··· Information provided

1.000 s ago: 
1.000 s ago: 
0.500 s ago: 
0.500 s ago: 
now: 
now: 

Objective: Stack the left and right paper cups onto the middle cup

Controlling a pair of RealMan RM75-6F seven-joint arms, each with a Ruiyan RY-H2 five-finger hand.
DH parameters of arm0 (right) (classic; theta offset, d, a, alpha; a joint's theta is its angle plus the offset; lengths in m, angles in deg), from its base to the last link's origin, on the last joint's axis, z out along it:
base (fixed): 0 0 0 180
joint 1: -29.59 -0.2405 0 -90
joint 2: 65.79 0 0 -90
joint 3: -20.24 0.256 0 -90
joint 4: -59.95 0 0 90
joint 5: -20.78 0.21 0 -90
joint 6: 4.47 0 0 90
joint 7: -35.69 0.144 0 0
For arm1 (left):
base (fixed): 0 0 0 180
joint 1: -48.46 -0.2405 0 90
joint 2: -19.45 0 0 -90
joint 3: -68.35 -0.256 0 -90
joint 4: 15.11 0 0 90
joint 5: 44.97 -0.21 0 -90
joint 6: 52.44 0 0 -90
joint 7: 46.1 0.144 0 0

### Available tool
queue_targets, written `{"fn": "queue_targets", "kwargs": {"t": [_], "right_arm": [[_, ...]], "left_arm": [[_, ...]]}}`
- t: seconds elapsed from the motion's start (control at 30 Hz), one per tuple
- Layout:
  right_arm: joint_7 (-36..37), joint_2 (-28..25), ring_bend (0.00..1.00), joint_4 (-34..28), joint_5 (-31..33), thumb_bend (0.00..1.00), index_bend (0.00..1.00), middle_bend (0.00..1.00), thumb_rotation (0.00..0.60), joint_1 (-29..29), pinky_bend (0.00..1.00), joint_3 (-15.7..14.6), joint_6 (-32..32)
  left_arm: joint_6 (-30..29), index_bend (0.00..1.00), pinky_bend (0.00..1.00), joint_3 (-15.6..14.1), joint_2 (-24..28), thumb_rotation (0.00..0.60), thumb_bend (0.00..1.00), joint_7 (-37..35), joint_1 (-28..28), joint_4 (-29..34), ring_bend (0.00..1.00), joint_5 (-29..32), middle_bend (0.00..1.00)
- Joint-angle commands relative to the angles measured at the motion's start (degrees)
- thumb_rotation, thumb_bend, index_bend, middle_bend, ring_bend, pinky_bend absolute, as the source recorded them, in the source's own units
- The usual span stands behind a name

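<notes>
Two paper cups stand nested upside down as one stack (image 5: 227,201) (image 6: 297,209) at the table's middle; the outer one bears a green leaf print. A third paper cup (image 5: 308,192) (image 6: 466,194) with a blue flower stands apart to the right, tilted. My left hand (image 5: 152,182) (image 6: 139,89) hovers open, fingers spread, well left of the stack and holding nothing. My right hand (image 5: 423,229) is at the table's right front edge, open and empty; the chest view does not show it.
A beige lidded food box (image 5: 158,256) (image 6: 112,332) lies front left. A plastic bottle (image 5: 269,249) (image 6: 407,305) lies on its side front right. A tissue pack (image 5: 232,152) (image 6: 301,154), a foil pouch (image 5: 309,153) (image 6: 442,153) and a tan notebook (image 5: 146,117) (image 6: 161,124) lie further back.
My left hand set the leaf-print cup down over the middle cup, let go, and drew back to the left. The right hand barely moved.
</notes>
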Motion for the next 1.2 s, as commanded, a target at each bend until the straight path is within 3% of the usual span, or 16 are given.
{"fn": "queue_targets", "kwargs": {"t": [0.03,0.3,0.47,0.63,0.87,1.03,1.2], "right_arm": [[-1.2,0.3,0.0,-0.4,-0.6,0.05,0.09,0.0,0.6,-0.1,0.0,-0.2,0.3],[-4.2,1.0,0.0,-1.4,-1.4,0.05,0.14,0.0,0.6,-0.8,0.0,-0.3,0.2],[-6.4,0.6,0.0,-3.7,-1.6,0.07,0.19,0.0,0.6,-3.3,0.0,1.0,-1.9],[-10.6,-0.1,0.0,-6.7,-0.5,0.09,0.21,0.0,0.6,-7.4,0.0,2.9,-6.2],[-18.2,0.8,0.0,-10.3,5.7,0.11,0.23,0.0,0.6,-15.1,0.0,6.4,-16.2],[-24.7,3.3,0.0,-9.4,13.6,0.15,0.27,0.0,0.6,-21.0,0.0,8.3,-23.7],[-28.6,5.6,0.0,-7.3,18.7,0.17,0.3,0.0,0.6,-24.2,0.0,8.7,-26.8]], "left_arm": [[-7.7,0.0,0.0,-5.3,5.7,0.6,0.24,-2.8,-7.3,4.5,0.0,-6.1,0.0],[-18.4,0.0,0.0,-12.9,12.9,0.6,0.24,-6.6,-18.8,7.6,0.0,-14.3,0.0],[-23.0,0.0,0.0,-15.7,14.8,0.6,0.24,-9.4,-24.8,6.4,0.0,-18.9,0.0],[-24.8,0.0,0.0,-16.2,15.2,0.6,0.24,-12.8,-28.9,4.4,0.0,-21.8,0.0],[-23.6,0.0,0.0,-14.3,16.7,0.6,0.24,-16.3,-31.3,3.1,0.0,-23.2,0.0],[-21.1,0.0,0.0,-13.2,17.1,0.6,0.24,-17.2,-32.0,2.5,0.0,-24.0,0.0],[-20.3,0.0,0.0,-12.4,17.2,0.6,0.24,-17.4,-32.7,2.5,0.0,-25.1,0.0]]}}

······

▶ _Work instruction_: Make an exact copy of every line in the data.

▶ _Answer space_:
1.000 s ago: 
1.000 s ago: 
0.500 s ago: 
0.500 s ago: 
now: 
now: 

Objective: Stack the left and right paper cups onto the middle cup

Controlling a pair of RealMan RM75-6F seven-joint arms, each with a Ruiyan RY-H2 five-finger hand.
DH parameters of arm0 (right) (classic; theta offset, d, a, alpha; a joint's theta is its angle plus the offset; lengths in m, angles in deg), from its base to the last link's origin, on the last joint's axis, z out along it:
base (fixed): 0 0 0 180
joint 1: -29.59 -0.2405 0 -90
joint 2: 65.79 0 0 -90
joint 3: -20.24 0.256 0 -90
joint 4: -59.95 0 0 90
joint 5: -20.78 0.21 0 -90
joint 6: 4.47 0 0 90
joint 7: -35.69 0.144 0 0
For arm1 (left):
base (fixed): 0 0 0 180
joint 1: -48.46 -0.2405 0 90
joint 2: -19.45 0 0 -90
joint 3: -68.35 -0.256 0 -90
joint 4: 15.11 0 0 90
joint 5: 44.97 -0.21 0 -90
joint 6: 52.44 0 0 -90
joint 7: 46.1 0.144 0 0

### Available tool
queue_targets, written `{"fn": "queue_targets", "kwargs": {"t": [_], "right_arm": [[_, ...]], "left_arm": [[_, ...]]}}`
- t: seconds elapsed from the motion's start (control at 30 Hz), one per tuple
- Layout:
  right_arm: joint_7 (-36..37), joint_2 (-28..25), ring_bend (0.00..1.00), joint_4 (-34..28), joint_5 (-31..33), thumb_bend (0.00..1.00), index_bend (0.00..1.00), middle_bend (0.00..1.00), thumb_rotation (0.00..0.60), joint_1 (-29..29), pinky_bend (0.00..1.00), joint_3 (-15.7..14.6), joint_6 (-32..32)
  left_arm: joint_6 (-30..29), index_bend (0.00..1.00), pinky_bend (0.00..1.00), joint_3 (-15.6..14.1), joint_2 (-24..28), thumb_rotation (0.00..0.60), thumb_bend (0.00..1.00), joint_7 (-37..35), joint_1 (-28..28), joint_4 (-29..34), ring_bend (0.00..1.00), joint_5 (-29..32), middle_bend (0.00..1.00)
- Joint-angle commands relative to the angles measured at the motion's start (degrees)
- thumb_rotation, thumb_bend, index_bend, middle_bend, ring_bend, pinky_bend absolute, as the source recorded them, in the source's own units
- The usual span stands behind a name

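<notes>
Two paper cups stand nested upside down as one stack (image 5: 227,201) (image 6: 297,209) at the table's middle; the outer one bears a green leaf print. A third paper cup (image 5: 308,192) (image 6: 466,194) with a blue flower stands apart to the right, tilted. My left hand (image 5: 152,182) (image 6: 139,89) hovers open, fingers spread, well left of the stack and holding nothing. My right hand (image 5: 423,229) is at the table's right front edge, open and empty; the chest view does not show it.
A beige lidded food box (image 5: 158,256) (image 6: 112,332) lies front left. A plastic bottle (image 5: 269,249) (image 6: 407,305) lies on its side front right. A tissue pack (image 5: 232,152) (image 6: 301,154), a foil pouch (image 5: 309,153) (image 6: 442,153) and a tan notebook (image 5: 146,117) (image 6: 161,124) lie further back.
My left hand set the leaf-print cup down over the middle cup, let go, and drew back to the left. The right hand barely moved.
</notes>
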Motion for the next 1.2 s, as commanded, a target at each bend until the straight path is within 3% of the usual span, or 16 are given.
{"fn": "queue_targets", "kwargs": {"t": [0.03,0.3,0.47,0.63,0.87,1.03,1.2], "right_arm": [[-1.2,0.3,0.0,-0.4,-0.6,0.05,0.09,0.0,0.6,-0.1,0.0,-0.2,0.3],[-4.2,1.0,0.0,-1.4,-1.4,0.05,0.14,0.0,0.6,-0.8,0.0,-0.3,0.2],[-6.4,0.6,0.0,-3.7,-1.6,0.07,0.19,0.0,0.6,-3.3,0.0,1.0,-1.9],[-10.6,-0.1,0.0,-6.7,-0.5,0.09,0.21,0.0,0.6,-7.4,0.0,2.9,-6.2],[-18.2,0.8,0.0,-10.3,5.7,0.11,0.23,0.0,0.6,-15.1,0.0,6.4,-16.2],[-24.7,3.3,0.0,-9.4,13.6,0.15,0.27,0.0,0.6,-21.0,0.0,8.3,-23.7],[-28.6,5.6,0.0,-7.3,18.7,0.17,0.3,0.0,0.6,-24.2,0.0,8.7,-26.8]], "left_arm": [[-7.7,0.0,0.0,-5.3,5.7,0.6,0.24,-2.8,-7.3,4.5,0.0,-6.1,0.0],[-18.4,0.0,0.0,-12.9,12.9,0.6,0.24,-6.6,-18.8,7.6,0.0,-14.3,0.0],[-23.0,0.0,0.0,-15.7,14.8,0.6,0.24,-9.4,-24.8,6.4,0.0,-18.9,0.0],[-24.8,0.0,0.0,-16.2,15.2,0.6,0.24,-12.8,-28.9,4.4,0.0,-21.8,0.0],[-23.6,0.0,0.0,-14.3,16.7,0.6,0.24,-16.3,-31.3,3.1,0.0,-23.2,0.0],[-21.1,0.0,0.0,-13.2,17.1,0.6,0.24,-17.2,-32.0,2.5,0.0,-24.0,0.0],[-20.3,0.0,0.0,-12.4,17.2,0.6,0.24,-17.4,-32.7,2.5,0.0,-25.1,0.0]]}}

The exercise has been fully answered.